Dari analisis pasar modal sampai kesalahan umum yang wajib Anda hindari saat membaca korelasi.

Studi Kasus: Korelasi di Pasar Modal & E-commerce

Analis dan manajer bisnis di Indonesia memakai korelasi setiap hari untuk membaca risiko dan pola pasar — berikut dua contoh nyata.

Analisis Saham BEI
  • Harga saham BBCA berkorelasi sangat kuat (r ≈ 0,9) dengan pergerakan IHSG karena bobotnya besar di indeks
  • Analis memakai korelasi antar-saham untuk membangun portofolio terdiversifikasi — pilih saham berkorelasi rendah agar risiko tidak menumpuk
Marketplace & UMKM Digital
  • Tokopedia/Shopee memantau korelasi antara skor ulasan toko dan tingkat konversi pembelian
  • UMKM memakai korelasi biaya iklan & penjualan (kasus kita) untuk menentukan alokasi anggaran marketing bulan depan

Kesalahan Umum saat Membaca Korelasi

Empat kesalahan yang paling sering ditemukan dalam laporan riset pasar dan tugas mahasiswa — hindari ini di latihan Anda maupun UAS nanti.

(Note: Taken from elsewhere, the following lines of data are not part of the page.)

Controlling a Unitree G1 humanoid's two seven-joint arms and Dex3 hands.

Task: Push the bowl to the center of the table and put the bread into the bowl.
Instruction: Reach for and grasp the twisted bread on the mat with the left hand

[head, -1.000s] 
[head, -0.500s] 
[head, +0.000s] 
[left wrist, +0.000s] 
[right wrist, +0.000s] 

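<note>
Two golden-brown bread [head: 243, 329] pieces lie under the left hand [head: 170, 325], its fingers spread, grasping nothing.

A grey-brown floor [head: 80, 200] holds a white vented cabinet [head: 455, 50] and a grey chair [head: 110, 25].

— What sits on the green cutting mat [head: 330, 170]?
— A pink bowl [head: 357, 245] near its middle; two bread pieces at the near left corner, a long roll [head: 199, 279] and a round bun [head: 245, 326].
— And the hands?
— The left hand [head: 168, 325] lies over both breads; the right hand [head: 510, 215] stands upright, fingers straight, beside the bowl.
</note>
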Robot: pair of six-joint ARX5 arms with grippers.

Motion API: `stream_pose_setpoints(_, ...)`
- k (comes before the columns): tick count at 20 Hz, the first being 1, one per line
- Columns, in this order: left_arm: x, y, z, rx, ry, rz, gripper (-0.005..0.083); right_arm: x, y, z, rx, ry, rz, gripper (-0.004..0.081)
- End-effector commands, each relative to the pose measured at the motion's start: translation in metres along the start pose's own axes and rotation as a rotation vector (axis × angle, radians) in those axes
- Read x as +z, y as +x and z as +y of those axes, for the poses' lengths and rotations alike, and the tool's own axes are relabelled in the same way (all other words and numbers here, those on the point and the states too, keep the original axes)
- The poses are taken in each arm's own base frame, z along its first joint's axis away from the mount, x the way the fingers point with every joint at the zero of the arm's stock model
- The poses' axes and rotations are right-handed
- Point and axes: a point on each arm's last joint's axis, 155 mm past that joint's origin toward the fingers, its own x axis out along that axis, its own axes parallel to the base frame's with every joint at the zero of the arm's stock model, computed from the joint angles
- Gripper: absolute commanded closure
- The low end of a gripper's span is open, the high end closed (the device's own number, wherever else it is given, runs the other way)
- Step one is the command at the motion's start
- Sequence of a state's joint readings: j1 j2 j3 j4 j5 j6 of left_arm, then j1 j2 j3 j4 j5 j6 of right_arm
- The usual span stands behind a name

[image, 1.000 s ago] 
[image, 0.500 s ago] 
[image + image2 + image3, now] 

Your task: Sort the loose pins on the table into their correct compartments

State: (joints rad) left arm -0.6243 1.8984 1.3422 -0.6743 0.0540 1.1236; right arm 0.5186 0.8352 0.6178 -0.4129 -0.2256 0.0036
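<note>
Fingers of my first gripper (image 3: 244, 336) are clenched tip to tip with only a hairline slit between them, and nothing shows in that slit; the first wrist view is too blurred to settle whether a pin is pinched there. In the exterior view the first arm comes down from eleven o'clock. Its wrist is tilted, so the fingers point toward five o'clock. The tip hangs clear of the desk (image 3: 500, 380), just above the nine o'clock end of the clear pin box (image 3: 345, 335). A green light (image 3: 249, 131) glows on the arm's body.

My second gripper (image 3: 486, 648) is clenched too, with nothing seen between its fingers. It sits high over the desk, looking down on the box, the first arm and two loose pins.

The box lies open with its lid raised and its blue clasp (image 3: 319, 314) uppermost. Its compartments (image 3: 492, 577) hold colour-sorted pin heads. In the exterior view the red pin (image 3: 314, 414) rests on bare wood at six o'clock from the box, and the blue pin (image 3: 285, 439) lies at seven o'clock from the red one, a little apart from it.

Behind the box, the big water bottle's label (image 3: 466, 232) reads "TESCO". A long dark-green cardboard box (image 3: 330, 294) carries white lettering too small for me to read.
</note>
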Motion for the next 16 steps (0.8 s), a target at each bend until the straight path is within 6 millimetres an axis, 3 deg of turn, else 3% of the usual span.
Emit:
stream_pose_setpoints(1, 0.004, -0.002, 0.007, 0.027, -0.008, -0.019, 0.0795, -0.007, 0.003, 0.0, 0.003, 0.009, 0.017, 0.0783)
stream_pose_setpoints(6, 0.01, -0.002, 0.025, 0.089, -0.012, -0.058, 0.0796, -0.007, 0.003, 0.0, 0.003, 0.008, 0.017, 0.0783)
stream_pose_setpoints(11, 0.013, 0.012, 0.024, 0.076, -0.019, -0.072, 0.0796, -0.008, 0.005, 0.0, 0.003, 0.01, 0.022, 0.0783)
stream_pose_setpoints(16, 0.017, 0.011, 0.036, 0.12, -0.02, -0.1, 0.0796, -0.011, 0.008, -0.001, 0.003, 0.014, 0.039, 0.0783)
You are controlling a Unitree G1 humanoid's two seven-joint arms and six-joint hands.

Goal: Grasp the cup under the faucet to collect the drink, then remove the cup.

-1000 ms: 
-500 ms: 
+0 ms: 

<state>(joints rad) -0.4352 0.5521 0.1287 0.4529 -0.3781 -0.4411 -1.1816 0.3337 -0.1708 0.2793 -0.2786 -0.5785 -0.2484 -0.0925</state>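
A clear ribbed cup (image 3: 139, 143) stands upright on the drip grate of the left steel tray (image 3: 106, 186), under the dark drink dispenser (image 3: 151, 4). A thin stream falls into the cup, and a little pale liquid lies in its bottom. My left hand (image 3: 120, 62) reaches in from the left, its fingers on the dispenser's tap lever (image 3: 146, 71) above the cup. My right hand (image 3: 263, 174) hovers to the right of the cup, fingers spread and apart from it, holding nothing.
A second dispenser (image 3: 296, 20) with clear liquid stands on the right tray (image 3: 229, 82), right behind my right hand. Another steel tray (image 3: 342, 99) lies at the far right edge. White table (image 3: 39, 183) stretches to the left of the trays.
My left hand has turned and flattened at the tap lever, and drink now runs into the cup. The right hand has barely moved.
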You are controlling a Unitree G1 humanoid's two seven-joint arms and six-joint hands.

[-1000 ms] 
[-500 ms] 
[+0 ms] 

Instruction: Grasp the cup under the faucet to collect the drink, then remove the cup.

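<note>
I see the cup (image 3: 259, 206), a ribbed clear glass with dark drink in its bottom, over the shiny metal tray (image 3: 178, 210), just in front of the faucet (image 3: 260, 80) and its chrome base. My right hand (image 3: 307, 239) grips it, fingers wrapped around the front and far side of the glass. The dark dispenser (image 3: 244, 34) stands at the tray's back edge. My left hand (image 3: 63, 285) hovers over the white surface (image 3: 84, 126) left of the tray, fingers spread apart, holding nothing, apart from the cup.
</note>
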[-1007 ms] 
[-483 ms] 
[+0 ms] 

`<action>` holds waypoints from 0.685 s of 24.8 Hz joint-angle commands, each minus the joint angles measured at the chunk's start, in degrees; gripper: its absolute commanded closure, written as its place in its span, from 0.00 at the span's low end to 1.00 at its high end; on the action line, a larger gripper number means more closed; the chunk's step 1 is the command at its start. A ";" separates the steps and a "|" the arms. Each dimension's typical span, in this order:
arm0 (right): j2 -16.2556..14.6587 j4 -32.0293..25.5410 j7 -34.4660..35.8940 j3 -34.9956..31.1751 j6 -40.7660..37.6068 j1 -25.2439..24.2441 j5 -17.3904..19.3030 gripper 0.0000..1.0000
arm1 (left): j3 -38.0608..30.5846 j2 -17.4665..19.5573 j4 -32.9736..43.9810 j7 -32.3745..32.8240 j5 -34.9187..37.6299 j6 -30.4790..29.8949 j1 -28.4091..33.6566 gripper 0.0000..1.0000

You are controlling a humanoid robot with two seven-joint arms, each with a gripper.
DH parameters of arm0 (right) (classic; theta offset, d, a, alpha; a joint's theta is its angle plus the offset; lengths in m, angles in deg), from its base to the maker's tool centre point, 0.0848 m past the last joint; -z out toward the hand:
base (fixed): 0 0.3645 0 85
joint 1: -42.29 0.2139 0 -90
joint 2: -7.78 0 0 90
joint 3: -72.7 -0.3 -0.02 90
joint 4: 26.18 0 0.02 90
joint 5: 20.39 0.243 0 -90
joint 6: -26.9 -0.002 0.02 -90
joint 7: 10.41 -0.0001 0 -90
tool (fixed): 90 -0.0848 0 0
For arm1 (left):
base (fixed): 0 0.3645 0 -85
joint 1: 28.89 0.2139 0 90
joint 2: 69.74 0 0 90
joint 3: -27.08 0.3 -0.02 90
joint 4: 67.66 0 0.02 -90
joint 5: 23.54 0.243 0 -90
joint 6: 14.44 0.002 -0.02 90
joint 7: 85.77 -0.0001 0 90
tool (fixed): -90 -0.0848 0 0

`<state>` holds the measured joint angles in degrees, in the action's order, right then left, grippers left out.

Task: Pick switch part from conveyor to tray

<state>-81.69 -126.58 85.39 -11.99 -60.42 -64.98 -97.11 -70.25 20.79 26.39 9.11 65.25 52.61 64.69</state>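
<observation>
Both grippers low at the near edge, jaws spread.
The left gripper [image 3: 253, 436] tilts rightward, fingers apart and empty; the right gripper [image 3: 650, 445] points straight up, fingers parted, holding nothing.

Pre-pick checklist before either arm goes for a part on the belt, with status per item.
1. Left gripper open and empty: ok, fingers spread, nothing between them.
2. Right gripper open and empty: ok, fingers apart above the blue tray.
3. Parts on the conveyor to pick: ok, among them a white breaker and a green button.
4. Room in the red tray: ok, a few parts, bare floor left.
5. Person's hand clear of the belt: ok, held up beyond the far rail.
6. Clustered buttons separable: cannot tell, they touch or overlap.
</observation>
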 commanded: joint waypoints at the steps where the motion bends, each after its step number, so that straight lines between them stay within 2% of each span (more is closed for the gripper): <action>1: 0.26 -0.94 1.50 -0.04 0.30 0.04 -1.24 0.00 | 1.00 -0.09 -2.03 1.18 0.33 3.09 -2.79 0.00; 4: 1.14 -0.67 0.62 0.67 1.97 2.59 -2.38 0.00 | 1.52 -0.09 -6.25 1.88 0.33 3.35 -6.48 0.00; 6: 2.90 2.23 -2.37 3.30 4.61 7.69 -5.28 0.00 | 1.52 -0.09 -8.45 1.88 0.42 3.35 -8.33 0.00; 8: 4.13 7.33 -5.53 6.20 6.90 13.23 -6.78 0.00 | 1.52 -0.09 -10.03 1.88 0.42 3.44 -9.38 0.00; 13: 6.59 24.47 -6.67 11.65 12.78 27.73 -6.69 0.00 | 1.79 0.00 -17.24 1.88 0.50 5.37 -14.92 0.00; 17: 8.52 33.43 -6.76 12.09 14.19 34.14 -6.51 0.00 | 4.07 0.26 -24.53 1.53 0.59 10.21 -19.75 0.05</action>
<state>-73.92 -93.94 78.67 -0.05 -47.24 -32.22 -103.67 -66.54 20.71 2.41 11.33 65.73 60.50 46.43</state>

KesalahanContohCara Menghindari
1. Langsung simpulkan kausalitas"r tinggi berarti X pasti menyebabkan Y"Selalu cek teori bisnis & variabel pengganggu (Slide 14)
2. Lupa cek scatterplotMenghitung r pada data yang sebenarnya berpola melengkung, bukan lurusPlot dulu (Slide 5) sebelum hitung angka
3. Abaikan outlierSatu transaksi ekstrem menarik r secara drastisPeriksa data ekstrem sebelum menghitung
4. Tidak uji signifikansiKlaim korelasi "kuat" dari sampel sangat kecil tanpa uji-tSelalu uji signifikansi (Slide 11–12) sebelum klaim ke populasi

Rangkuman & Jembatan ke Pertemuan Berikutnya

Hari ini Anda belajar mengukur, menguji, dan menafsirkan hubungan dua variabel secara bertanggung jawab.

Yang Sudah Dikuasai
Menghitung r manual, menguji signifikansinya, menghitung r², dan mengenali korelasi semu vs kausalitas.
Kunci Diingat
Korelasi = hubungan bergerak bersama, bukan sebab-akibat. Selalu cek scatterplot & teori bisnis sebelum percaya angka r.
Minggu Depan
Pertemuan 9: Regresi Sederhana — dari "seberapa erat hubungan" menuju "berapa besar Y berubah bila X berubah".
Bawa hasil latihan Slide 16 ke pertemuan depan — data yang sama akan kita pakai lagi untuk membangun persamaan regresi.